[Start of Attachment]
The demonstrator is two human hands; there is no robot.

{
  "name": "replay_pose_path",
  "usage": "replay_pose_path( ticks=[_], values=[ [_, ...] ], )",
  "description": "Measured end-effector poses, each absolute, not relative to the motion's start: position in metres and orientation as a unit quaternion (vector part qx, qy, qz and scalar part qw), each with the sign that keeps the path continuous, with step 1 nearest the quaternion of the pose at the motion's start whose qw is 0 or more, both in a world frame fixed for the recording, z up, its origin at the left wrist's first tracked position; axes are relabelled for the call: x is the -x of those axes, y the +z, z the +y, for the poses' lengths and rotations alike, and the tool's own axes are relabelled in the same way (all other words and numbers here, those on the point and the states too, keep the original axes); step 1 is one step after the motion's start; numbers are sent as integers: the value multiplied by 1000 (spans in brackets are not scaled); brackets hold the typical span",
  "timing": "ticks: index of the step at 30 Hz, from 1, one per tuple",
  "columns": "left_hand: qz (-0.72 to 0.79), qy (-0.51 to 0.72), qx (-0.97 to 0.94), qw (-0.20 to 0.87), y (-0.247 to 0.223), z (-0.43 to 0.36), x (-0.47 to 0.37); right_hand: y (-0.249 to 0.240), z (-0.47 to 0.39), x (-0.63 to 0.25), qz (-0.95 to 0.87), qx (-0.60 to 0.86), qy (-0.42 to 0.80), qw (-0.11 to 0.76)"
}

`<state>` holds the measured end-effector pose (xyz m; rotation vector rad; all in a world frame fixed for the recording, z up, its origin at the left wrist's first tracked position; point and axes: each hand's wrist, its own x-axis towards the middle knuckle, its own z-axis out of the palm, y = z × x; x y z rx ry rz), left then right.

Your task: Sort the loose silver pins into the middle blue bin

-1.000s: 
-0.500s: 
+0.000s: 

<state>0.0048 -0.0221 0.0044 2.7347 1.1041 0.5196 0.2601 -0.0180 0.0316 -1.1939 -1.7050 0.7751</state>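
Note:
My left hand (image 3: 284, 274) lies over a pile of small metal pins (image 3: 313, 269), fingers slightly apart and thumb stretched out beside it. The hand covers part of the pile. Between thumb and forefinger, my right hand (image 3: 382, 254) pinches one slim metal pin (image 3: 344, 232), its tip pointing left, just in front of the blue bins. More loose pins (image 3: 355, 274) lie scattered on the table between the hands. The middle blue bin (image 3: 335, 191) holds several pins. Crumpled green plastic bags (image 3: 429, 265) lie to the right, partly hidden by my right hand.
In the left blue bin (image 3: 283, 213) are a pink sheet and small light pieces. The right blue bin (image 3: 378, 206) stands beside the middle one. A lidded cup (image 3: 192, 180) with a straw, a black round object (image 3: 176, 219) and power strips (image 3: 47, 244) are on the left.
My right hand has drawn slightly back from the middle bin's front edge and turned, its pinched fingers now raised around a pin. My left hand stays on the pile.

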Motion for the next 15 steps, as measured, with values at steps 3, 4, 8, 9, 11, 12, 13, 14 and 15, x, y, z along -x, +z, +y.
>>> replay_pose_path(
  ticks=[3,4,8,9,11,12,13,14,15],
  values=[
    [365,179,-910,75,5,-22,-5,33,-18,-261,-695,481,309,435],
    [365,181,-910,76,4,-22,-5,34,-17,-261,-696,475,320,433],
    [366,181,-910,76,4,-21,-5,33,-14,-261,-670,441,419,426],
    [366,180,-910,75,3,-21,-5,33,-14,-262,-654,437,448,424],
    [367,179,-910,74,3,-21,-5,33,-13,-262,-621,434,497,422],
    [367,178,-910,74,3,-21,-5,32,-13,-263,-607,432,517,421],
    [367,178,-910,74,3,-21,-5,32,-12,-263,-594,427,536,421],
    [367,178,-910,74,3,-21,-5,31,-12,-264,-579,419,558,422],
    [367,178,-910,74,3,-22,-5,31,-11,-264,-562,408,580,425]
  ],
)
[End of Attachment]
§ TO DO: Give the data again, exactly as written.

§ OUTPUT BELOW:
The demonstrator is two human hands; there is no robot.

{
  "name": "replay_pose_path",
  "usage": "replay_pose_path( ticks=[_], values=[ [_, ...] ], )",
  "description": "Measured end-effector poses, each absolute, not relative to the motion's start: position in metres and orientation as a unit quaternion (vector part qx, qy, qz and scalar part qw), each with the sign that keeps the path continuous, with step 1 nearest the quaternion of the pose at the motion's start whose qw is 0 or more, both in a world frame fixed for the recording, z up, its origin at the left wrist's first tracked position; axes are relabelled for the call: x is the -x of those axes, y the +z, z the +y, for the poses' lengths and rotations alike, and the tool's own axes are relabelled in the same way (all other words and numbers here, those on the point and the states too, keep the original axes); step 1 is one step after the motion's start; numbers are sent as integers: the value multiplied by 1000 (spans in brackets are not scaled); brackets hold the typical span",
  "timing": "ticks: index of the step at 30 Hz, from 1, one per tuple",
  "columns": "left_hand: qz (-0.72 to 0.79), qy (-0.51 to 0.72), qx (-0.97 to 0.94), qw (-0.20 to 0.87), y (-0.247 to 0.223), z (-0.43 to 0.36), x (-0.47 to 0.37); right_hand: y (-0.249 to 0.240), z (-0.47 to 0.39), x (-0.63 to 0.25), qz (-0.95 to 0.87), qx (-0.60 to 0.86), qy (-0.42 to 0.80), qw (-0.11 to 0.76)"
}

`<state>` holds the measured end-effector pose (xyz m; rotation vector rad; all in a world frame fixed for the recording, z up, its origin at the left wrist's first tracked position; point and axes: each hand's wrist, its own x-axis towards the middle knuckle, its own z-axis out of the palm, y = z × x; x y z rx ry rz), left then right.

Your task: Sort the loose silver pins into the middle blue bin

-1.000s: 
-0.500s: 
+0.000s: 

<state>0.0048 -0.0221 0.0044 2.7347 1.1041 0.5196 0.2601 -0.0180 0.0316 -1.1939 -1.7050 0.7751</state>
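Note:
My left hand (image 3: 284, 274) lies over a pile of small metal pins (image 3: 313, 269), fingers slightly apart and thumb stretched out beside it. The hand covers part of the pile. Between thumb and forefinger, my right hand (image 3: 382, 254) pinches one slim metal pin (image 3: 344, 232), its tip pointing left, just in front of the blue bins. More loose pins (image 3: 355, 274) lie scattered on the table between the hands. The middle blue bin (image 3: 335, 191) holds several pins. Crumpled green plastic bags (image 3: 429, 265) lie to the right, partly hidden by my right hand.
In the left blue bin (image 3: 283, 213) are a pink sheet and small light pieces. The right blue bin (image 3: 378, 206) stands beside the middle one. A lidded cup (image 3: 192, 180) with a straw, a black round object (image 3: 176, 219) and power strips (image 3: 47, 244) are on the left.
My right hand has drawn slightly back from the middle bin's front edge and turned, its pinched fingers now raised around a pin. My left hand stays on the pile.
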
Motion for the next 15 steps, as measured, with values at steps 3, 4, 8, 9, 11, 12, 13, 14 and 15, x, y, z along -x, +z, +y.
>>> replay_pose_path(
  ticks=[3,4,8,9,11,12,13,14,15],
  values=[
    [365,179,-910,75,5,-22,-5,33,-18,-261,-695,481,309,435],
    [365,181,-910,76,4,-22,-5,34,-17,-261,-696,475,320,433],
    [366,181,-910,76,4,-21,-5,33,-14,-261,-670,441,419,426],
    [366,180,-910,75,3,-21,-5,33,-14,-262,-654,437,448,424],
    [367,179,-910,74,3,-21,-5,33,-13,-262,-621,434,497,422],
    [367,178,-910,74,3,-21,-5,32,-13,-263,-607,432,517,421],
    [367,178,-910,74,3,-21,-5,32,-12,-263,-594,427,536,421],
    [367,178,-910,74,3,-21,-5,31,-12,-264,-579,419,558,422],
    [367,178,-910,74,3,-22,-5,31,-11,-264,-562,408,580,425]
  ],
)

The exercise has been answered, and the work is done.